A legacy is very personal. Your legacy will include the sum total of what you’ve done in your life, and what you consciously choose to impact.  It may also include people you have touched or affected in some way, maybe even indirectly; your career or business; your contributions of money and time; or even something sustainable you build personally, your own legacy project. All these things are very much about YOU.  More important than your wealth and assets, your legacy is about what lies deep in your heart and even how your soul wishes to express itself.  The material goods mainly relate to the mechanics of the legal and financial approaches to legacy.  How they are put to use and how you make choices about that are the bigger, very personal part.

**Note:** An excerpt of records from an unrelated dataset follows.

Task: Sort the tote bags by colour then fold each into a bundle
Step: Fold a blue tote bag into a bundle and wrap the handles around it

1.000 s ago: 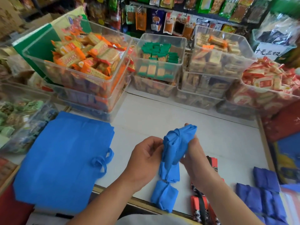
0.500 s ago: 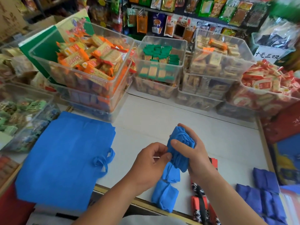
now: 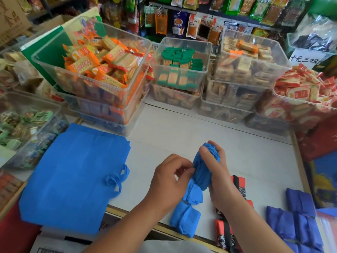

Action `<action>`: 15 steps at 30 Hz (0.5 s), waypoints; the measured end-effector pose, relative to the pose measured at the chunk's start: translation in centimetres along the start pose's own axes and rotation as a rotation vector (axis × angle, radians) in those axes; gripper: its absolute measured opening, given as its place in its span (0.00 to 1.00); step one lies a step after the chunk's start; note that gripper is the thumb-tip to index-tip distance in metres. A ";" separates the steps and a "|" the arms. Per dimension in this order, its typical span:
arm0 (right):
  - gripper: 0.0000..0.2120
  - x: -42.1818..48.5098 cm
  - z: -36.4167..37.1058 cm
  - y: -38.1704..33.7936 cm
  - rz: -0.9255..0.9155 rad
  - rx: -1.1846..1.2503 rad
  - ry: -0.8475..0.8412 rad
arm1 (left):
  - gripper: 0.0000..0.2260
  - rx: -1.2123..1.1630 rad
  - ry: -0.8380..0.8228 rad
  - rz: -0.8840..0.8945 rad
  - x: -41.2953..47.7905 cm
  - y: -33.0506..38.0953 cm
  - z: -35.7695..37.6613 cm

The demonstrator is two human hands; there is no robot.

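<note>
- The scene is bright and the light is even, like soft daylight; where it comes from I cannot tell.
- Shadows are weak: only a soft, short one lies on the white desk (image 3: 182, 136) under the hands.
- The clear plastic bins (image 3: 182, 84) at the far side show pale, milky reflections on their walls.
- The wide lens bends straight lines; the bins lean outward at the left and right edges.
- The corners and the hanging packets (image 3: 178, 24) far away look soft and slightly smeared.
</note>
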State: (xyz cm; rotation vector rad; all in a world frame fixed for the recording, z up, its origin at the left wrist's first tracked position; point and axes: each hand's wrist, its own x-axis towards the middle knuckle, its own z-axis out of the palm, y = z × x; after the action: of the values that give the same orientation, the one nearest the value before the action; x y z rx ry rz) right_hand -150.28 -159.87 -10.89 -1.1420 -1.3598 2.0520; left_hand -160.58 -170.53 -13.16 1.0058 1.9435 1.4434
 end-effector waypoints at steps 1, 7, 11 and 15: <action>0.38 0.0 -0.1 -0.1 0.002 -0.010 -0.008 | 0.05 -0.007 -0.049 0.040 -0.2 0.3 0.1; 0.36 0.2 -0.3 0.6 0.048 0.018 -0.062 | 0.17 0.089 -0.019 -0.040 -1.3 0.5 0.4; 0.17 -0.3 -1.6 0.3 -0.095 -0.075 -0.079 | 0.21 -0.034 0.063 -0.036 -1.0 0.4 -0.4; 0.15 -0.4 -2.5 0.4 -0.158 -0.134 -0.038 | 0.24 -0.122 0.016 -0.060 -0.8 1.2 -0.9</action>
State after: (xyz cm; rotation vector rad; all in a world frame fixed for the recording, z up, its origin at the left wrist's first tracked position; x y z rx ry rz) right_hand -147.98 -159.01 -11.52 -1.0179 -1.5742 1.9041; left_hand -160.53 -171.49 -11.73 0.8763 1.8560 1.5210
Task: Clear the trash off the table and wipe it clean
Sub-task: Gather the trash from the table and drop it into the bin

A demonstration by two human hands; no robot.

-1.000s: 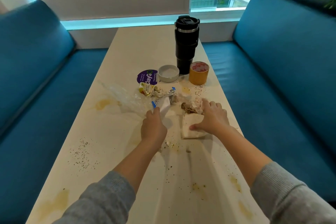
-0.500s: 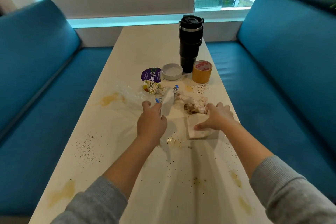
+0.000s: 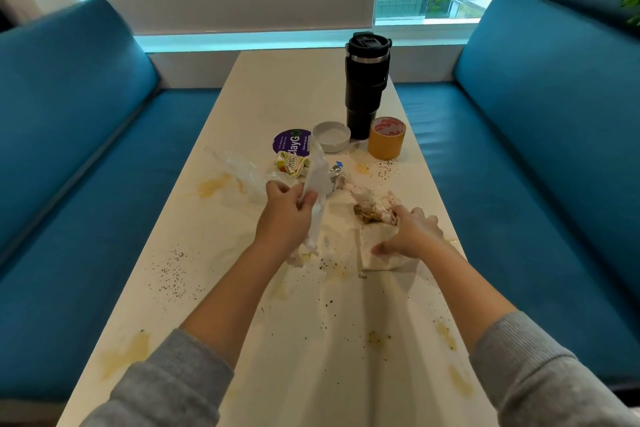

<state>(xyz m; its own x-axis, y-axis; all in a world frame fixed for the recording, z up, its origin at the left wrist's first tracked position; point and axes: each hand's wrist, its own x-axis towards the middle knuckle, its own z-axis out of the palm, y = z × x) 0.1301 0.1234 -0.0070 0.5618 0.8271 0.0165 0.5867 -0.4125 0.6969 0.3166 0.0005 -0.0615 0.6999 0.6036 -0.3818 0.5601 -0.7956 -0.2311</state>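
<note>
My left hand (image 3: 285, 217) pinches a long white wrapper (image 3: 318, 177), lifted upright off the white table (image 3: 249, 288). My right hand (image 3: 408, 236) rests on a folded white napkin (image 3: 372, 253), fingers curled at a crumpled, brown-soiled tissue (image 3: 375, 206). Beyond lie a clear plastic bag (image 3: 239, 170), a small printed wrapper (image 3: 289, 165) and a bit of foil (image 3: 335, 170). Yellowish stains (image 3: 213, 185) and dark crumbs (image 3: 171, 276) dot the tabletop.
A black tumbler (image 3: 366, 83), a roll of brown tape (image 3: 386, 137), a white ashtray (image 3: 331, 136) and a purple round sticker (image 3: 289, 144) stand at the far middle. Blue bench seats (image 3: 86, 163) flank the table on both sides; a window wall is behind.
My left hand has raised the white wrapper off the table and pulled it toward me. My right hand has stayed on the napkin, drawing the soiled tissue slightly closer.
</note>
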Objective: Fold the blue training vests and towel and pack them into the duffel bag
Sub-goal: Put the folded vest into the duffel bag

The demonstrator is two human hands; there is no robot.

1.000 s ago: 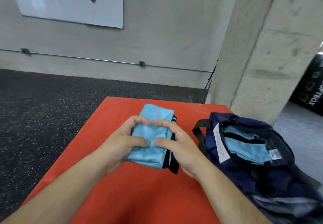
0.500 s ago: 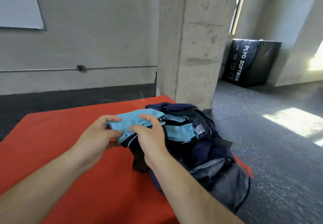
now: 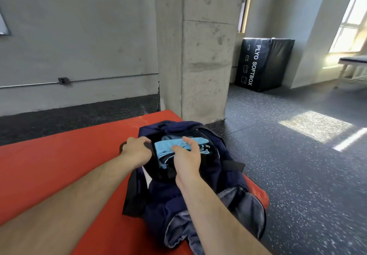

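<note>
A navy duffel bag (image 3: 200, 191) lies open on the orange mat (image 3: 59, 165). My right hand (image 3: 185, 156) grips a folded light-blue vest (image 3: 168, 146) and holds it inside the bag's opening. My left hand (image 3: 137, 148) grips the left rim of the opening. More light-blue fabric (image 3: 204, 151) lies deeper in the bag, partly hidden by my right hand. I cannot tell a towel apart from the vests.
A concrete pillar (image 3: 198, 56) rises just behind the bag. A black plyo soft box (image 3: 262, 64) stands against the far wall to the right. Dark speckled floor (image 3: 297, 155) surrounds the mat. A bench (image 3: 353, 62) is at the far right by a window.
Both hands carried the folded vest from above the mat to the right and into the open bag. My left hand let go of the vest and took the bag's rim.
</note>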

If you’ve done well financially, your legacy may well involve your investment portfolio, and sound financial and estate planning as well as business planning may be an important component of your legacy.  While these are important mechanics and means, legacy is more about your personal choices, how you spend your life energy and what you’ll be known for by someone.  While that may not be (or need to be) fame or celebrity, hopefully it includes something you’ve produced during your time on the planet that has beneficial future impacts. Legacy is about actively engaging in the subjects, ideas, issues and even places that are important to you, where your involvement feels significant and fulfilling.

Those are big and important subjects to consider … and then consciously act upon.
Dolly Garlo, RN, JD, PCC and partner Eliza Crouch, R-PT, CPCC – “Dolly & Eliza” – collaborate on developing www.CreatingLegacyNetwork.com. Providing individual and group coaching and consulting services, their focus is helping mid-career professional and business women (and enlightened gents) ready for what’s next, who want to make a significant difference in the world. Their comprehensive “7 Steps to Creating Your Legacy” program helps hone that vision and develop a practical blueprint to make it happen. Mastering money helps develop the needed “generosity factor” which they explore through their “Overcoming Underearning & Achieving Financial Mastery” program to help women get on the road to financial independence … and support positive change.



3 Responses to What is Your Legacy?

  1. This is an enlightening approach to the concept of legacy. Even though I work every day to do my best in the world, I had not considered the idea of “formally” creating a legacy. Have you written a book on this topic? You certainly have the writing ability and material to do so.

    I listened to Jane’s blog radio spot yesterday and congratulate her on her progress professionally and technically.

  2. Gail, thanks for your lovely comment. I believe we each leave a legacy, whether we’re aware of it or not. Becoming conscious about it allows us to live it and then really make a chosen mark or impact. And as women, I think it is exceedingly important for us to do so. It’s inherent in our creative abilities – we do it with childbearing and rearing, and other nurturing activities; and that same orientation can be harnessed to do other amazing things in the world.
    Don’t have a book yet, but yes, I do have a LOT of material! Maybe one day …
    As Jane so nicely mentioned there are so many different ways to approach and personally apply the concept of legacy – to live it and not simply leave it (especially only to have someone else define what it was after the fact)! It is such an honor to have had her participation in the program I developed and to give such glowing feedback, since her financial planning background lends itself to the concepts and some of the tactics for legacy planning and development. As with many things, having the financial wherewithal is a great tool to getting wonderful things done, and as she mentions, legacy – consciously doing good in ways that endure – is about a lot more than money.
    It’s always nice for me to encounter other professional women who “get” what I’m talking about!